L’affiche de Documentation Céline Duval s’inspire d’une ancienne carte postale touristique pour nous inviter à la visite. Les graphistes d’ Experimental Jetset jouent avec les lettres du nom même de Jérôme Saint-Loubert Bié. L’anagramme donne : Motel- Bier- Boat-Injuries, les deux O du noms ressemblant à deux boutons.
Enfin, les artistes Daniel Eatock et Jonathan Monk proposent de nouvelles mises en abyme de l’exposition, soit de nouvelles pistes de réflexion sur la reproduction et la signature. Eatock a joué la carte de l’interdépendance, du mystère, et de l’accumulation, en demandant à l’imprimeur de compiler les 12 autres affiches et de les tirer les unes sur les autres.
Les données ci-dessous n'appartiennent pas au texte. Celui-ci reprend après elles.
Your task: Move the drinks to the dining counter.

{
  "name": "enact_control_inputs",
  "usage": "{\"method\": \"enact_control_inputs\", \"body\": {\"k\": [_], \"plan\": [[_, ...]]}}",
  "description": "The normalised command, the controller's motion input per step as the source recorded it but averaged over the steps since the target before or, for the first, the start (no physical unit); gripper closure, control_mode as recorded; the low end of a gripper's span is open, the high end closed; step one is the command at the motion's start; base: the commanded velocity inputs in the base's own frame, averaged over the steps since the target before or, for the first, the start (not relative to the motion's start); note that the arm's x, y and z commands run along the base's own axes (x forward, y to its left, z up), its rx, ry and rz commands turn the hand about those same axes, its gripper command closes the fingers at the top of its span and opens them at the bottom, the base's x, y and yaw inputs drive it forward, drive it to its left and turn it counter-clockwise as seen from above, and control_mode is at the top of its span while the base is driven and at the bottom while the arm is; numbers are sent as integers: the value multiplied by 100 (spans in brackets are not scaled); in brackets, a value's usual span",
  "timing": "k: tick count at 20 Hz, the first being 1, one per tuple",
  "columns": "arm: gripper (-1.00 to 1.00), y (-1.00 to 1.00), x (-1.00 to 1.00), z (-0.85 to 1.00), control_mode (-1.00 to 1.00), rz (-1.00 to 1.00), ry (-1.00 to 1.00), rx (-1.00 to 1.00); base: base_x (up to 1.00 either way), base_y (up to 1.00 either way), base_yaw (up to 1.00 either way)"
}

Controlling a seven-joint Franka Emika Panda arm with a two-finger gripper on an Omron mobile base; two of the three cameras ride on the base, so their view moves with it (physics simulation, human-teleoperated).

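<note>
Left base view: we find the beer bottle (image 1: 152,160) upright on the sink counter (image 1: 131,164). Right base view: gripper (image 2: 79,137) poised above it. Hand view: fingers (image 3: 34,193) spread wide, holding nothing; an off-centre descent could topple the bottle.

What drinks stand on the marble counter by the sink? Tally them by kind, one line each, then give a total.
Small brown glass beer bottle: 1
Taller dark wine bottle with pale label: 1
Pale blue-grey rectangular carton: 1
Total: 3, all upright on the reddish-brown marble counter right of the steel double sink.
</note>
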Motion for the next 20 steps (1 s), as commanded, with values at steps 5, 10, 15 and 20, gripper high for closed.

Jonathan Monk s’est contenté de montrer la lettre de commande que lui a envoyée Jérôme Saint-Loubert Bié, mettant ainsi à nu les rouages de l’exposition, tout en reproduisant la missive qui a généré l’événement.
Si les affiches demeurent des œuvres graphiques et imprimées en deux dimensions, les jeux de réflexions, des représentations, et de mises en abyme qu’elles engagent, invitent à multiplier les zones de recherche, dans une quête qui dépasse conceptuellement l’ancienne tradition baroque du trompe-l’œil.
Et la multiplication des dimensions n’est pas que conceptuelle. Elle est aussi géographique et temporelle. Le jeu de miroirs atteint ainsi 4 dimensions, et renvoie à une infinité de possibles et de dissemblables. Chacune des 13 affiches de l’atelier Cardenas Bellanger invite à se rendre à la galerie de Multiples pour voir la deuxième affiche produite par chaque artiste.
Jérôme Saint-Loubert Bié
—13 affiches de…/i>, 2007. 13 affiches, impression offset. 90 x 60 cm.